Ce titre, un brin péjoratif, reflète bien le fait que c’est un outil de sauvegarde d’une simplicité étonnante.
Depuis, Leopard (10.5), Mac OSX a introduit ce nouveau système de sauvegarde automatique. Pour l’utiliser un disque dur USB vierge qu’il faut formater en HFS+, dès le branchement du disque Time Machine vous demande si vous souhaitez l’utiliser comme disque de sauvegarde et commence la première synchronisation qui peut durer un moment en fonction des données de votre disque principal.
Avec Time Machine, Apple a prévu tous les cas de pertes de données effacement accidentel, crash disque… En effet, la restauration après réinstallation est automatiquement proposée.
Time Machine sauvegarde les changements toutes les heures.

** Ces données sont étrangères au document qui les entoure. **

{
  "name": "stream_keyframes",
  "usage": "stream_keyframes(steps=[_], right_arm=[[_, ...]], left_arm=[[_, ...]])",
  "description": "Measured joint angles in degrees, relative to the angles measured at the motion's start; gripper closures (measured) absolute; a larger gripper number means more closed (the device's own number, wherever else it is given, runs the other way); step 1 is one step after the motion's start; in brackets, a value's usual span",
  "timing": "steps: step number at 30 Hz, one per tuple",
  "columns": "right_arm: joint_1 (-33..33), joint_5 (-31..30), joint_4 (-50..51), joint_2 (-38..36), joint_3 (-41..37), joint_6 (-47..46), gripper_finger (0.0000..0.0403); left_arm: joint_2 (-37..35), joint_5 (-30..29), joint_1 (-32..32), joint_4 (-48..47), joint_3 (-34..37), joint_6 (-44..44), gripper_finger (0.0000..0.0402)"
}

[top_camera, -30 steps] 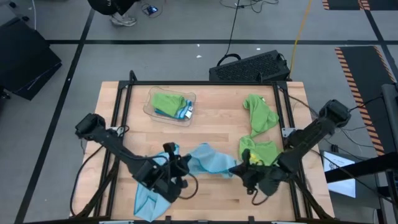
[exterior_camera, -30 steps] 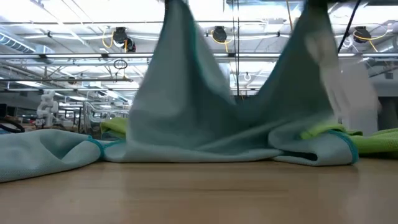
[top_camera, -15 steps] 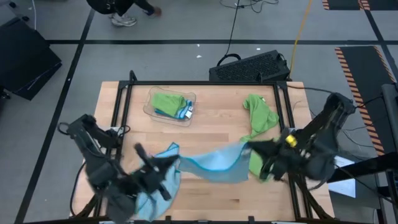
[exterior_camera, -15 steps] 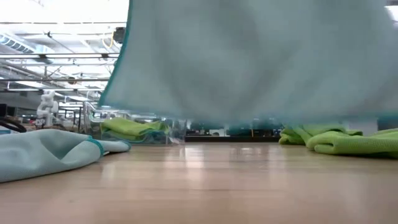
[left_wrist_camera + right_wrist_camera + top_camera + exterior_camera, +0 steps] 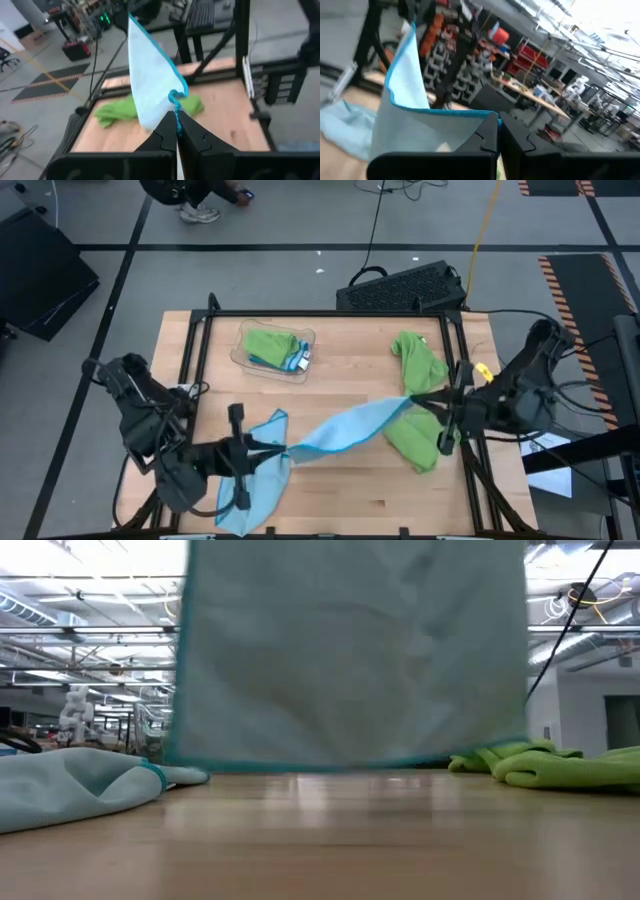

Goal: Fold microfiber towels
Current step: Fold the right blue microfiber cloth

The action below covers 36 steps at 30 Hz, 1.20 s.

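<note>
A light blue microfiber towel (image 5: 345,426) hangs stretched between my two grippers over the middle of the table. In the low view it is a flat sheet (image 5: 350,650) whose lower edge hangs just above the wood. My left gripper (image 5: 274,448) is shut on its left end and my right gripper (image 5: 416,401) on its right end. A second light blue towel (image 5: 250,490) lies crumpled at the near left. Two lime green towels (image 5: 416,360) (image 5: 415,442) lie at the right. My left gripper pinches one upper corner (image 5: 174,101) of the light blue towel between its two fingers, coming nearly level from the table's left. The cloth rises out of the fingertips and runs taut toward the other arm. My right gripper pinches the opposite upper corner (image 5: 491,116) at the teal hem between its two fingers, level, from the table's right. The top edge runs taut away from the fingers, and the sheet hangs below it clear of the table.
A clear plastic tray (image 5: 243,338) holding a folded green towel stands at the far left. A black frame (image 5: 330,313) borders the table's far edge and sides. Bare wood (image 5: 340,490) lies under the hanging towel.
Both grippers have risen and drawn apart, the left toward the table's left edge, the right toward the right and far edge. The light blue towel, whose lower part lay bunched on the table, has been lifted clear and now hangs spread flat and taut between them.
</note>
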<state>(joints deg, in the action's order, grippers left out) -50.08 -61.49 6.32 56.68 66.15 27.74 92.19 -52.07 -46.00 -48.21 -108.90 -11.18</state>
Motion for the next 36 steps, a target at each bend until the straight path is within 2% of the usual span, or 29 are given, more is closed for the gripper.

Si le disque sature il supprime les sauvegardes les plus anciennes avec ou sans avertissement.
Alors, vous pourrez me lancer que Windows 7 propose également cela oui c’est vrai mais je trouve l’outil moins performant sur trois points :
– Il faut soit même programmer ce que l’on veut sauvegarder et sur quel fréquence.
– La restauration n’est pas si visuellement simple.
– Il ne supprime pas de lui-même les sauvegardes les plus anciennes.
Alors, oui, je maintiens mon titre, Time Machine est vraiment la sauvegarde pour les nuls, cependant, il faut quand même que je le précise, il existe sous Linux un équivalent sympa et assez efficace mais un peu plus proche de la solution Windows : « Back in Time ».
La sauvegarde est un des points importants des futurs OS, en effet, les données numériques ont le vilain défaut de disparaître facilement, il faut donc que l’OS propose la solution la plus simple et efficace pour l’utilisateur avec une interface plaisante pour ne pas être rebuter par la mise en place de cette solution.